------ THE DATA ------
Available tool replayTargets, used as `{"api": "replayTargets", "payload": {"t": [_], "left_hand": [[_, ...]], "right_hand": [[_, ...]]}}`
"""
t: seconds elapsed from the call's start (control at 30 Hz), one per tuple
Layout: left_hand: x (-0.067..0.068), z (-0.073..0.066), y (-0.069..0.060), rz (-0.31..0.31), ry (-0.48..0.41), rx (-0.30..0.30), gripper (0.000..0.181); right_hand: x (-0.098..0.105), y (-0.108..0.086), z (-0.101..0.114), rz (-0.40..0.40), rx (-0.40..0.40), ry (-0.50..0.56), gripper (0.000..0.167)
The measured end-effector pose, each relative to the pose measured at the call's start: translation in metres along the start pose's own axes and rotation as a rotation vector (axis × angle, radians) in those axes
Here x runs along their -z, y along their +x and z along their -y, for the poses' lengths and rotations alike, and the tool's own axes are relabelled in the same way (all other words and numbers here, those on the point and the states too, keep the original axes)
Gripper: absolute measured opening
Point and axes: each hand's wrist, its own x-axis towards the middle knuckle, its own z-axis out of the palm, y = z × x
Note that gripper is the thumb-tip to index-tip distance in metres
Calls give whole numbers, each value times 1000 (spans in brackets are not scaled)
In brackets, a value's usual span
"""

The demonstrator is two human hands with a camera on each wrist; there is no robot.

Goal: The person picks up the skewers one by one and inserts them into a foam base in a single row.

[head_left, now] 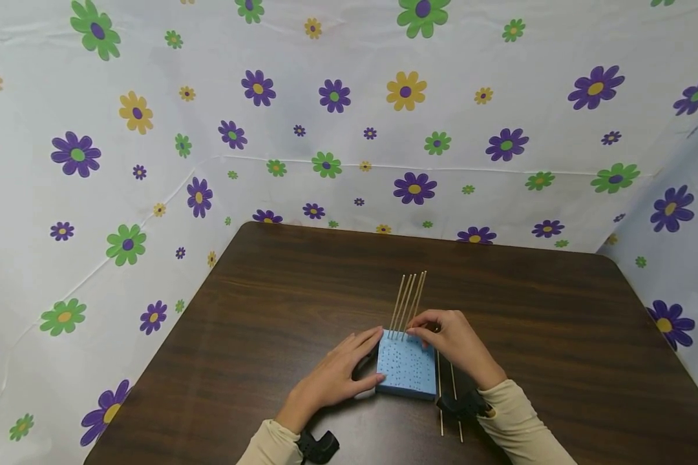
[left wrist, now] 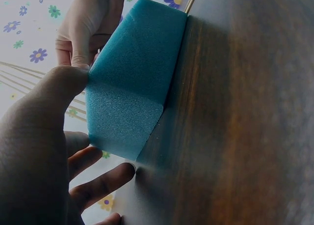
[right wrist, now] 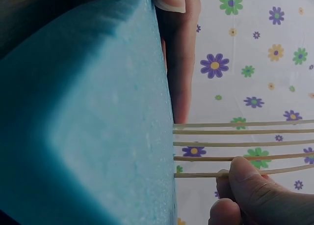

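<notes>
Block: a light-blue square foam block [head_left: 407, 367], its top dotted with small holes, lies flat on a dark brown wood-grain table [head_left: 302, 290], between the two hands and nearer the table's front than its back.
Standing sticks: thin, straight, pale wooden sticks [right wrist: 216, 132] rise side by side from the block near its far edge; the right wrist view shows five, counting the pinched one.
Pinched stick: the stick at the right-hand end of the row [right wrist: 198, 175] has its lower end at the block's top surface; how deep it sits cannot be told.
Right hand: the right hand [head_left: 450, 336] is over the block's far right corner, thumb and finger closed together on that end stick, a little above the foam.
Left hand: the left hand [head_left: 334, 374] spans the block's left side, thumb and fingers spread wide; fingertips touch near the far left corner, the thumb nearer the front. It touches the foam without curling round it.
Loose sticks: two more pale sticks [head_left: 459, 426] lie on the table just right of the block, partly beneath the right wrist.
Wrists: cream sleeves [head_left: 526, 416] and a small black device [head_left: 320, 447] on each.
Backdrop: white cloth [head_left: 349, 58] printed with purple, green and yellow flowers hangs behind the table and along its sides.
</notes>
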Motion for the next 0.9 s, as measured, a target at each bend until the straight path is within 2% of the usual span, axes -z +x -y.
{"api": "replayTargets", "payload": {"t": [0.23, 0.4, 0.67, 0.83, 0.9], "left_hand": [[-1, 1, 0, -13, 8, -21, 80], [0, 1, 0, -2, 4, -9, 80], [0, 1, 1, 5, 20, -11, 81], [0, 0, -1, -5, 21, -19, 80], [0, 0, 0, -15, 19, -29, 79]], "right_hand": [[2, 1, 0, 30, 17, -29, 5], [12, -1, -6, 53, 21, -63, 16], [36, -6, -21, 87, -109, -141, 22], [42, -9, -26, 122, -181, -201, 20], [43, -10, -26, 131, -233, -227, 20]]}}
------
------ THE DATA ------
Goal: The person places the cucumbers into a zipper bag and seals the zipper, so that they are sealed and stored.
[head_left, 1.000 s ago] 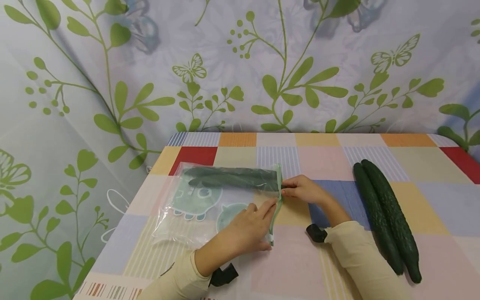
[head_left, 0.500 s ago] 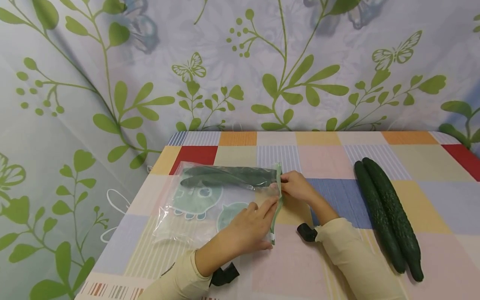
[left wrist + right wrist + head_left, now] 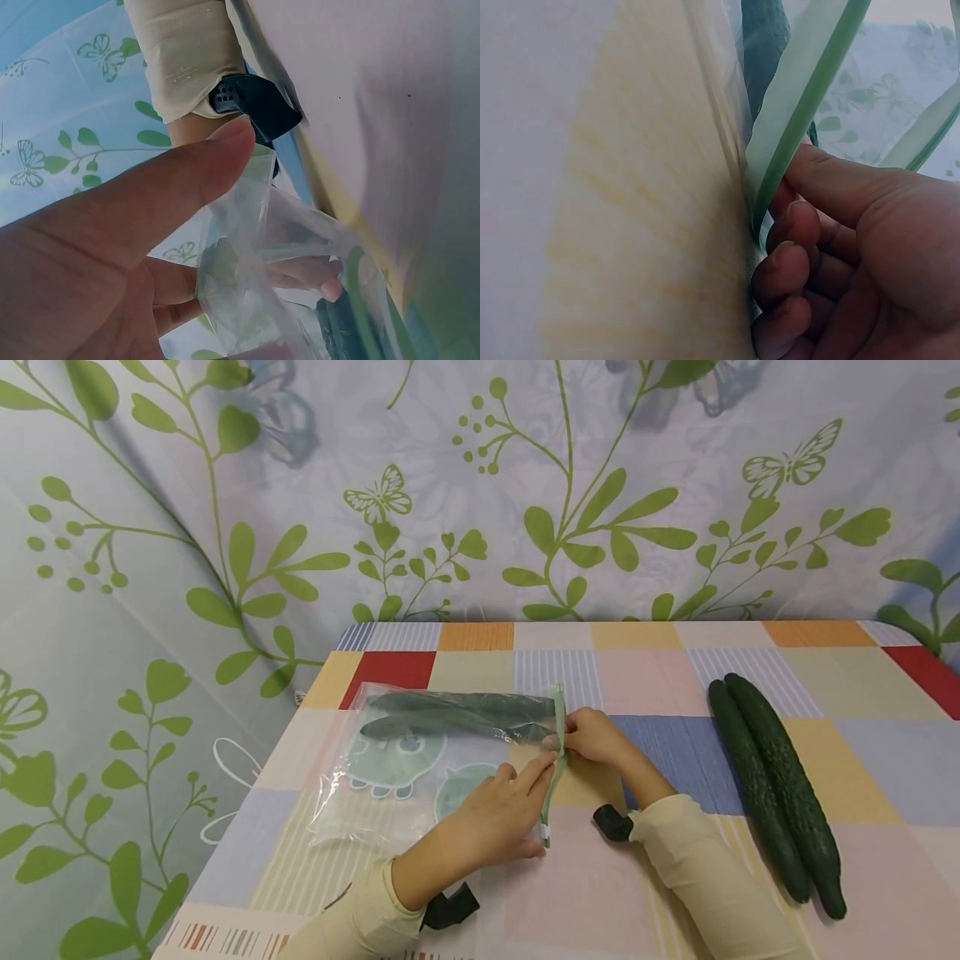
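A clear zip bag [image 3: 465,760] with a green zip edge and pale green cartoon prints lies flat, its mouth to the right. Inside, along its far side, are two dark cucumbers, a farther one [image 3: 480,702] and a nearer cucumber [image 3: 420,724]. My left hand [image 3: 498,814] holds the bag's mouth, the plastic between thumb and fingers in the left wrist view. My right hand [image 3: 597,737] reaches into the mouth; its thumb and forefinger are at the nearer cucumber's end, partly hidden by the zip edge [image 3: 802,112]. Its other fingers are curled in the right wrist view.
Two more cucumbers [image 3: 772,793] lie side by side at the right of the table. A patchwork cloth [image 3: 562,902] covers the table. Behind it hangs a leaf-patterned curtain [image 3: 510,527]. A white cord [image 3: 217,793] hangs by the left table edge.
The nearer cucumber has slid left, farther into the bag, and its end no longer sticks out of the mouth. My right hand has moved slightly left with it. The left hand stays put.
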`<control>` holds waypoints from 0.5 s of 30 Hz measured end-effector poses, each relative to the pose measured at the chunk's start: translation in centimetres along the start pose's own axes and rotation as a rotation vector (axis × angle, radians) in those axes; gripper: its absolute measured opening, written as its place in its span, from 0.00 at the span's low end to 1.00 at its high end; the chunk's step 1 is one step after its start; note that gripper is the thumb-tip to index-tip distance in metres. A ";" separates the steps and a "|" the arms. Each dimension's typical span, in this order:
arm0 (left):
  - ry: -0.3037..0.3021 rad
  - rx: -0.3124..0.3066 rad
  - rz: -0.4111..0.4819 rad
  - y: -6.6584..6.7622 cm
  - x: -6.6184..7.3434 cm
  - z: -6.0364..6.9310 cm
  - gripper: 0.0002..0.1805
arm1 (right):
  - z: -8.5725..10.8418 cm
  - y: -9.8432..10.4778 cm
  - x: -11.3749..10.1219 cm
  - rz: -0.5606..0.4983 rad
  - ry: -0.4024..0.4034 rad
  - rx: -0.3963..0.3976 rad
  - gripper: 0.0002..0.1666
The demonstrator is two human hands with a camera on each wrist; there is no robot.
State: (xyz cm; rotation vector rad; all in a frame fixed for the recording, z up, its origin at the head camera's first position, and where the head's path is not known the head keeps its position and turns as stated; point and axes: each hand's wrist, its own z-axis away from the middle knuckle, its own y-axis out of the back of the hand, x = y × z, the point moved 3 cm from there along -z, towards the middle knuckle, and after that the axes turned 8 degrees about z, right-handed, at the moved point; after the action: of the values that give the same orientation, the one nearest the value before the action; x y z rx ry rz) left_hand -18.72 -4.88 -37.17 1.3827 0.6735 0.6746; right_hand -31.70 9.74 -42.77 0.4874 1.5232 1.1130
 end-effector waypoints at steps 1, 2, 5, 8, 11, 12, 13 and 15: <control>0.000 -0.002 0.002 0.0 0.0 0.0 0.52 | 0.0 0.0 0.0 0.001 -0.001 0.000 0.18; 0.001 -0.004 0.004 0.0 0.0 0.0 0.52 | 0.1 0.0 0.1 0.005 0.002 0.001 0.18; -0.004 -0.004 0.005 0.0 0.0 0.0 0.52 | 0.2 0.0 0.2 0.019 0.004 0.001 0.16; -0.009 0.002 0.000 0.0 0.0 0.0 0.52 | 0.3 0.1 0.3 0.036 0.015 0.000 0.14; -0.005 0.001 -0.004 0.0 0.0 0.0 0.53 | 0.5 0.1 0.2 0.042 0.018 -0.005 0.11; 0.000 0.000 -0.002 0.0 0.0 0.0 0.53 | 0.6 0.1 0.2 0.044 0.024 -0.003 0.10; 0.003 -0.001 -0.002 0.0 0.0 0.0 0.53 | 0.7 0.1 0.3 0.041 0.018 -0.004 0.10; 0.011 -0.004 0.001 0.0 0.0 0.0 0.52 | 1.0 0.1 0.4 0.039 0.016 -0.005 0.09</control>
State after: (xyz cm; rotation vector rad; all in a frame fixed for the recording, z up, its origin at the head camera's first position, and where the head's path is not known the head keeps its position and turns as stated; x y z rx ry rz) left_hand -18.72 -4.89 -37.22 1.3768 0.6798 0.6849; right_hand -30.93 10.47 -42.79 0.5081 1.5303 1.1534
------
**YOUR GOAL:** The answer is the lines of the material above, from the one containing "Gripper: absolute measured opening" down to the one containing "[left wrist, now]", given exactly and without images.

**EXERCISE RESPONSE:**
Gripper: absolute measured opening
Point and axes: each hand's wrist, its own x-axis towards the middle knuckle, its own z-axis out of the palm, y = z × x
Note that gripper is the thumb-tip to index-tip distance in metres
Calls give whole numbers, each value times 1000 (spans in brackets are not scaled)
In brackets, a value's usual span
"""

The demonstrator is two human hands with a camera on each wrist; there is no robot.

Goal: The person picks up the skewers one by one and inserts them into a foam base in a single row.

[head_left, now] 
[left wrist, now] 

The required output has been given.